Gym Wrappers

Additional Gymnasium Wrappers to enhance Gymnasium environments.

TimeFeatureWrapper

class sb3_contrib.common.wrappers.TimeFeatureWrapper(env, max_steps=1000, test_mode=False)[source]

Add remaining, normalized time to observation space for fixed length episodes. See https://arxiv.org/abs/1712.00378 and https://github.com/aravindr93/mjrl/issues/13.

Note

Only gym.spaces.Box and gym.spaces.Dict (gym.GoalEnv) 1D observation spaces are supported for now.

Parameters:

env – Gym env to wrap.
max_steps – Max number of steps of an episode if it is not wrapped in a TimeLimit object.
test_mode – In test mode, the time feature is constant, equal to zero.

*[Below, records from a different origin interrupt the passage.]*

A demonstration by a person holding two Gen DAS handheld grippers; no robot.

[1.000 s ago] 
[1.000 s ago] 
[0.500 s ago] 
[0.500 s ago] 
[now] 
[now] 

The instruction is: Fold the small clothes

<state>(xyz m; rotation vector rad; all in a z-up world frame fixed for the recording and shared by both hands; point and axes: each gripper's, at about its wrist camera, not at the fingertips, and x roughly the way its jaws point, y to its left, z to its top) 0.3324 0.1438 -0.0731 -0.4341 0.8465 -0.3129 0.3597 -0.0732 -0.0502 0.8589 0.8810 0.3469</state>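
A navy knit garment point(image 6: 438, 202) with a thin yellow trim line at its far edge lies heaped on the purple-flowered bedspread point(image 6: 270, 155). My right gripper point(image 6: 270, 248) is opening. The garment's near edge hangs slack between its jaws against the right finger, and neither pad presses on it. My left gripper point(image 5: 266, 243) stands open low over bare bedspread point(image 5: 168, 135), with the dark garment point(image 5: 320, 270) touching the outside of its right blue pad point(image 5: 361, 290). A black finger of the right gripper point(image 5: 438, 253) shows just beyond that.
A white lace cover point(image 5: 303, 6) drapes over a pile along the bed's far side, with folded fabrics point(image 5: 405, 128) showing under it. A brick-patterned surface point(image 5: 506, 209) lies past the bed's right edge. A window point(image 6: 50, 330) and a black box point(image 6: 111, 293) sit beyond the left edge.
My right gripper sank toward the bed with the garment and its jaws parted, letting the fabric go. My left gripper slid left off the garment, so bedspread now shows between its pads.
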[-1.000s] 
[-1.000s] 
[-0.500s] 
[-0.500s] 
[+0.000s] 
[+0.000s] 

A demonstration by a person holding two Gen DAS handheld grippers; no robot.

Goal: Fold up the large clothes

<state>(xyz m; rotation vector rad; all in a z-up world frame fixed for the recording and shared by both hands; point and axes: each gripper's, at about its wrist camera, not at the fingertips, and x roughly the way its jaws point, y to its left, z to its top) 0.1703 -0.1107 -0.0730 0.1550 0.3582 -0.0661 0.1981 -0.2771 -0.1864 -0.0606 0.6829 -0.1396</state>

This allow to check that the agent did not overfit this feature, learning a deterministic pre-defined sequence of actions.

reset(**kwargs)[source]

Uses the reset() of the env that can be overwritten to change the returned data.

Return type:: Tuple[ndarray | Dict[str, ndarray], Dict[str, Any]]

step(action)[source]

Uses the step() of the env that can be overwritten to change the returned data.

Parameters:: action (ActType) –
Return type:: Tuple[ndarray | Dict[str, ndarray], SupportsFloat, bool, bool, Dict[str, Any]]